--- START ---
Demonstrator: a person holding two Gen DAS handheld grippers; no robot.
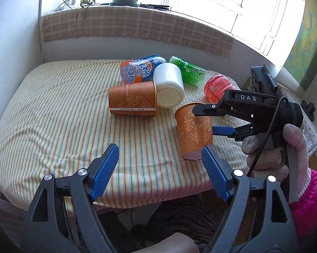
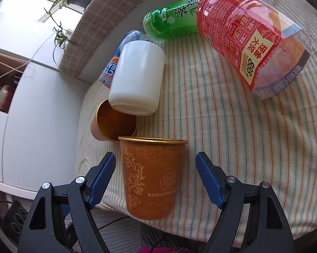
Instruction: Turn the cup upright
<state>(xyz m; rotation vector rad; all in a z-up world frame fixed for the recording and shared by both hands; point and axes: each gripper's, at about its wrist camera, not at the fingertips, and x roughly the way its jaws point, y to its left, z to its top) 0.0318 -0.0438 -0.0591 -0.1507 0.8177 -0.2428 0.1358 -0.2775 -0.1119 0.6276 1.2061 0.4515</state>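
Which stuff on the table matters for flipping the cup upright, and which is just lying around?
Job: near cup, between the open right gripper fingers; left gripper, open.
Lying about: second cup, white cup, green bottle, red bottle, blue bottle.

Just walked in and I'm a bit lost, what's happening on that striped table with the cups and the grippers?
A person holds a gripper in each hand over a striped table. The right gripper is open around an orange paper cup that stands upright near the table's edge, its fingers apart from the cup's sides. The left gripper is open and holds nothing. A second orange cup and a white cup lie on their sides, with three bottles lying behind them.
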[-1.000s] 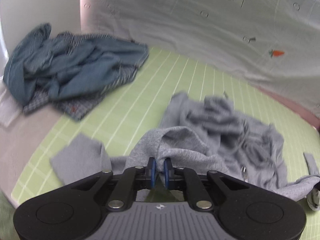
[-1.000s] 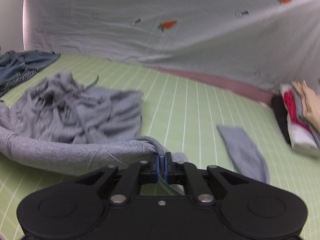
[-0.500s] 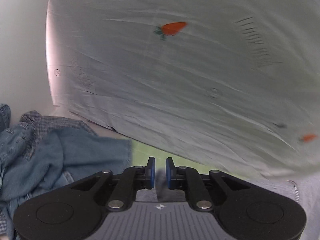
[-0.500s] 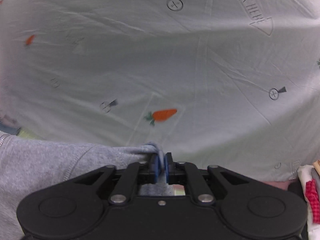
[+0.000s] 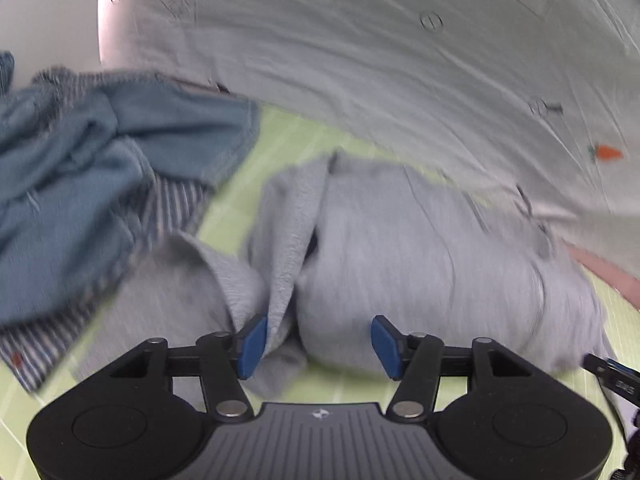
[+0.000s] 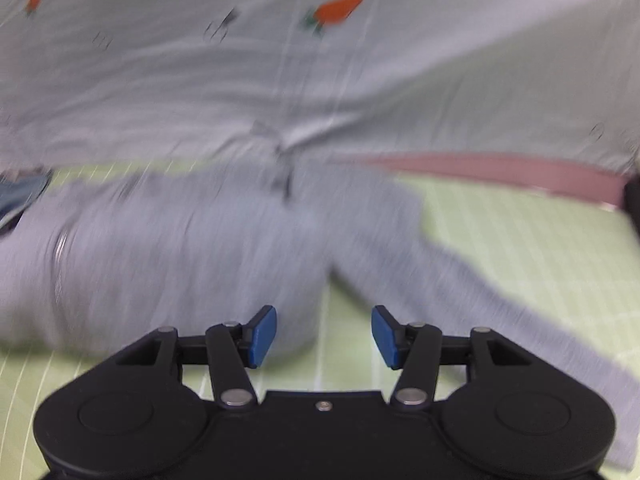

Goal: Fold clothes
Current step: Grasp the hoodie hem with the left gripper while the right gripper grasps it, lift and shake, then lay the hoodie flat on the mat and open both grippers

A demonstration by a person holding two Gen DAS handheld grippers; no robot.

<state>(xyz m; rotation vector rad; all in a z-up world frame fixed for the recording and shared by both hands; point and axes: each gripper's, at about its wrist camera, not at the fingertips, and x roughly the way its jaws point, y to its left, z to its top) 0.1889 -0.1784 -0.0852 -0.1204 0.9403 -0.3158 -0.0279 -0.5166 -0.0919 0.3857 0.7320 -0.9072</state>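
Observation:
A grey sweatshirt [image 5: 420,248] lies spread on the green striped mat [image 5: 288,136], its hem edge close to both grippers. My left gripper [image 5: 319,342] is open, its jaws wide apart, just over the sweatshirt's near edge; a fold of grey fabric touches its left finger [image 5: 252,340]. In the right wrist view the same sweatshirt [image 6: 180,248] lies to the left, with a sleeve [image 6: 480,288] running to the right. My right gripper [image 6: 324,336] is open and empty just above the mat [image 6: 520,240] at the hem. Both views are blurred.
A heap of blue denim and striped clothes [image 5: 88,184] lies on the left, next to the sweatshirt. A white sheet with carrot prints [image 5: 400,60] hangs behind the mat; it also shows in the right wrist view [image 6: 320,72]. A pink edge [image 6: 500,172] runs along the back.
Both grippers were shut on the sweatshirt and held it up facing the sheet. Now they have come down to the mat and opened, and the sweatshirt lies spread out.

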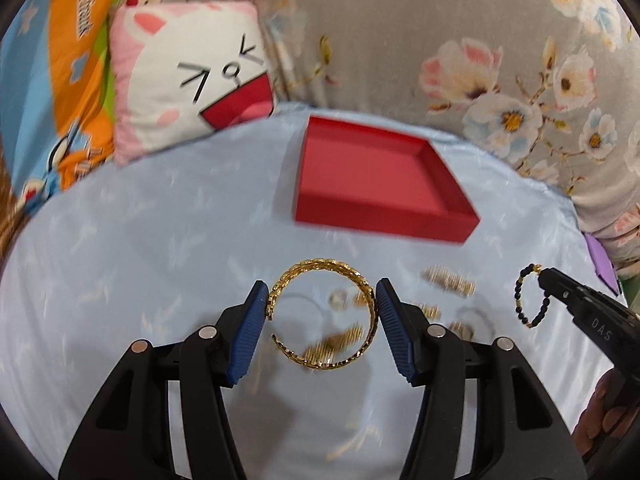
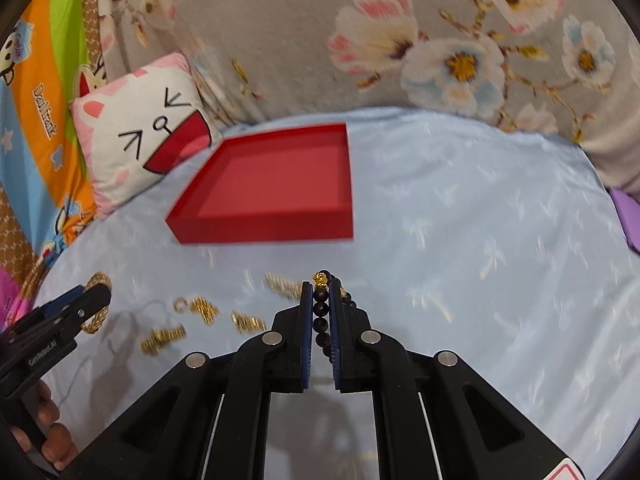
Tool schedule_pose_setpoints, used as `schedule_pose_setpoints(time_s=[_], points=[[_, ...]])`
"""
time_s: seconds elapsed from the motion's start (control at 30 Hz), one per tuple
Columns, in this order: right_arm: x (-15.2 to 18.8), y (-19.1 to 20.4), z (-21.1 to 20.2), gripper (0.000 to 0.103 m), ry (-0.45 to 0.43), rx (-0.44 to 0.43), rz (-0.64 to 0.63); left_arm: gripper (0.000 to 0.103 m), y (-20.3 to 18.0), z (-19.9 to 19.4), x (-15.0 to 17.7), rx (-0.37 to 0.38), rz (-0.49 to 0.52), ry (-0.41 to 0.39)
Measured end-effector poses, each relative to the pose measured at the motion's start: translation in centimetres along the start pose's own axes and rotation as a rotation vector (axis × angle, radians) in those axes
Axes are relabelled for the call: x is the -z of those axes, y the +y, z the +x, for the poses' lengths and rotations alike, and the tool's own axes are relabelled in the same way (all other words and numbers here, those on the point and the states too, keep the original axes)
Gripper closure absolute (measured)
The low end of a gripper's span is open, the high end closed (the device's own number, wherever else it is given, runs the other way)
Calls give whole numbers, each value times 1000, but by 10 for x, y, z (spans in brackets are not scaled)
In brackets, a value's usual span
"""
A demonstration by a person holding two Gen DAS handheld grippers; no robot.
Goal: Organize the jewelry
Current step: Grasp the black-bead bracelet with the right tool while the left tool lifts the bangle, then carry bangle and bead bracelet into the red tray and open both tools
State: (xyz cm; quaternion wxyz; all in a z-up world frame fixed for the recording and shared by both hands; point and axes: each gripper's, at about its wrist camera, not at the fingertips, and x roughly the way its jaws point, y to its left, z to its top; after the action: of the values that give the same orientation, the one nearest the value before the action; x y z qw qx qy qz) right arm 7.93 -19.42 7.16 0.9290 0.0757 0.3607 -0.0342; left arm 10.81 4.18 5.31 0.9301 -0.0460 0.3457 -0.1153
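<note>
Left wrist view is giving me my left gripper [image 1: 322,308] grasping one gold bangle [image 1: 324,314], its blue pads [image 1: 250,332] pressing the bangle's left and right sides and lifting it off the pale blue bedsheet [image 1: 140,240]. I am counting one red tray [image 1: 376,180] sitting farther back on the sheet, nothing visible inside it. Beneath and to the right of the bangle I am seeing several loose gold pieces [image 1: 450,280] lying on the sheet; motion blur is keeping me from an exact count here. At the right edge, my right gripper [image 1: 540,276] is clenching one dark beaded bracelet [image 1: 532,300], which is hanging from its tip.

Right wrist view is showing what the first cannot: the beads running in a line between the narrowly closed fingers [image 2: 308,332], with a gold charm [image 2: 320,278] at the tip. Here I am counting about five gold pieces scattered left of the gripper, near the tray's front wall. One cat-face pillow [image 2: 136,136] is leaning at the far left, against one floral grey cushion [image 2: 360,40].
</note>
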Motion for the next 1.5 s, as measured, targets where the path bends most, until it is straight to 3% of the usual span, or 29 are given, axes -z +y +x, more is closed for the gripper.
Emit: schedule_pose_setpoints(time_s=[0.17,0.43,0.63,0.93,1.0,1.07,1.13,1.2,1.37,1.5], points=[[-60,9,27,96,-35,-61,-10,49,-13,28,-65,34,28,-36],[-133,14,114,96,-24,-106,2,49,-27,123,-140,44,55,-10],[-156,16,181,96,29,-124,19,49,-32,186,-155,11,76,32],[-162,12,233,95,70,-68,-4,48,-37,234,-159,-20,114,74],[-163,10,236,90,67,-55,-2,48,-38,240,-161,-23,114,78],[-164,8,233,69,46,-39,-2,43,-36,240,-163,-26,97,73],[-163,7,222,58,0,-6,-8,33,-33,236,-166,-34,77,51],[-162,5,210,55,-29,-1,-13,25,-32,229,-167,-44,70,29],[-145,1,169,55,-65,-33,-8,25,-23,197,-163,-30,52,2],[-109,2,126,54,-71,-57,-21,22,-16,159,-138,-24,61,-16]])
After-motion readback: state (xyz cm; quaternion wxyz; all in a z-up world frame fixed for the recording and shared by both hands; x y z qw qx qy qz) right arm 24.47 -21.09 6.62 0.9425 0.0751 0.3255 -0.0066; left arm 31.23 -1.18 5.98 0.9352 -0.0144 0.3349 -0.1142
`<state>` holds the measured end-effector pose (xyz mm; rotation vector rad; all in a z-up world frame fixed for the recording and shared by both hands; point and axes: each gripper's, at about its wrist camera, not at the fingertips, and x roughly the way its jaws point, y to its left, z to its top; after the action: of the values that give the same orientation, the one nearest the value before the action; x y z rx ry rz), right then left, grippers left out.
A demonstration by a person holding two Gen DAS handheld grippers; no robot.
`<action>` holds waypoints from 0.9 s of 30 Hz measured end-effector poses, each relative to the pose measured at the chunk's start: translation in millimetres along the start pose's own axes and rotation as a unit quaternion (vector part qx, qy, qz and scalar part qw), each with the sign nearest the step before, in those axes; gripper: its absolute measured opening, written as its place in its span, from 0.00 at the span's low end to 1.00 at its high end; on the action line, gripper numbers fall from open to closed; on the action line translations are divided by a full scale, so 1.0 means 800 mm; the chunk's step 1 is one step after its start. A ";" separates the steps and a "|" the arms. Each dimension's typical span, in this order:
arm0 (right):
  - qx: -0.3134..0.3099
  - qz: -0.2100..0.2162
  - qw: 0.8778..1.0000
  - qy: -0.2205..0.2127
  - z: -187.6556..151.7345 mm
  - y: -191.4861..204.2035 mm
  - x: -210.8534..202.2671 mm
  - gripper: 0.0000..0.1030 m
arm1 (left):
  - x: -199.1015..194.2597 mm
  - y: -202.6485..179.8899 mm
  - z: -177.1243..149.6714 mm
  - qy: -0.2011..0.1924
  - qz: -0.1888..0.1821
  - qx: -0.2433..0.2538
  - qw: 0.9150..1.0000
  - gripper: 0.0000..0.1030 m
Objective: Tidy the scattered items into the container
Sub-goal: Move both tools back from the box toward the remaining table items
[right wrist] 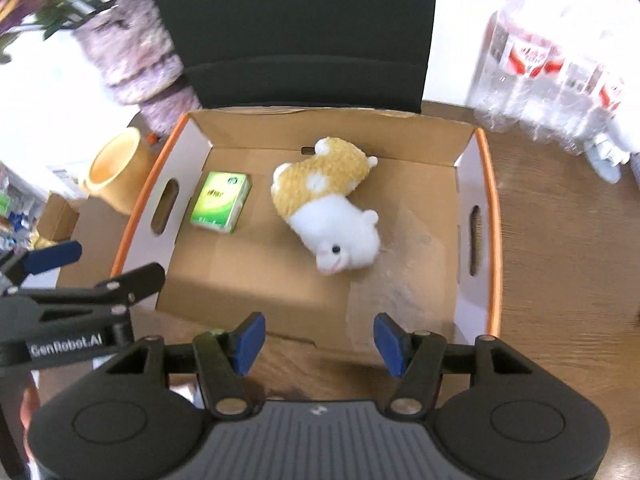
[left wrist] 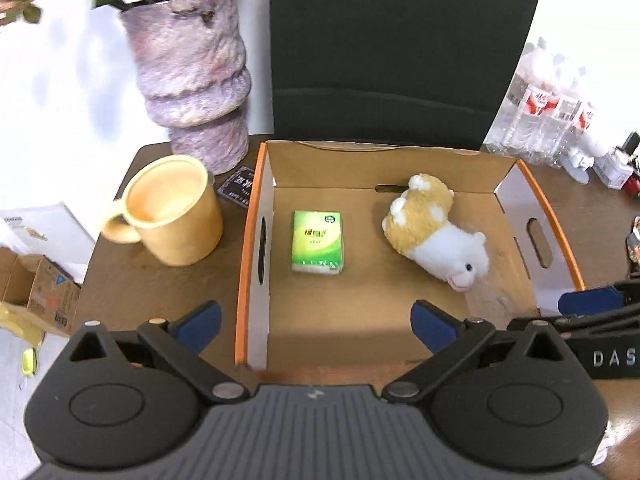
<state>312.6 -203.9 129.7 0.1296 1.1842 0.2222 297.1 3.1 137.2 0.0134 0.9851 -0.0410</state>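
An open cardboard box with an orange rim (left wrist: 245, 240) (right wrist: 490, 216) sits on the brown table. Inside lie a green tissue pack (left wrist: 317, 242) (right wrist: 221, 203) at the left and a tan-and-white plush toy (left wrist: 434, 226) (right wrist: 332, 208) on its side at the right. A yellow mug (left wrist: 172, 216) (right wrist: 114, 168) stands on the table left of the box. My left gripper (left wrist: 316, 330) is open and empty over the box's near left edge. My right gripper (right wrist: 320, 340) is open and empty over the box's near edge.
A fuzzy purple vase with flowers (left wrist: 192, 80) (right wrist: 136, 56) stands behind the mug. A black chair back (left wrist: 400, 48) (right wrist: 296, 28) is behind the box. A pack of water bottles (left wrist: 552, 108) (right wrist: 560, 80) is at the right. A dark card (left wrist: 238, 186) lies by the vase.
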 end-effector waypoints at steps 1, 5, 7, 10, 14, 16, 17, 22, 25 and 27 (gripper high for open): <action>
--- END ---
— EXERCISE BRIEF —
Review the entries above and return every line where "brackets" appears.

— ANSWER TO THE EXERCISE —
Calls give whole numbers, each value times 1000, but by 10 for x, y, z (spans in brackets are not scaled)
In brackets, a value's usual span

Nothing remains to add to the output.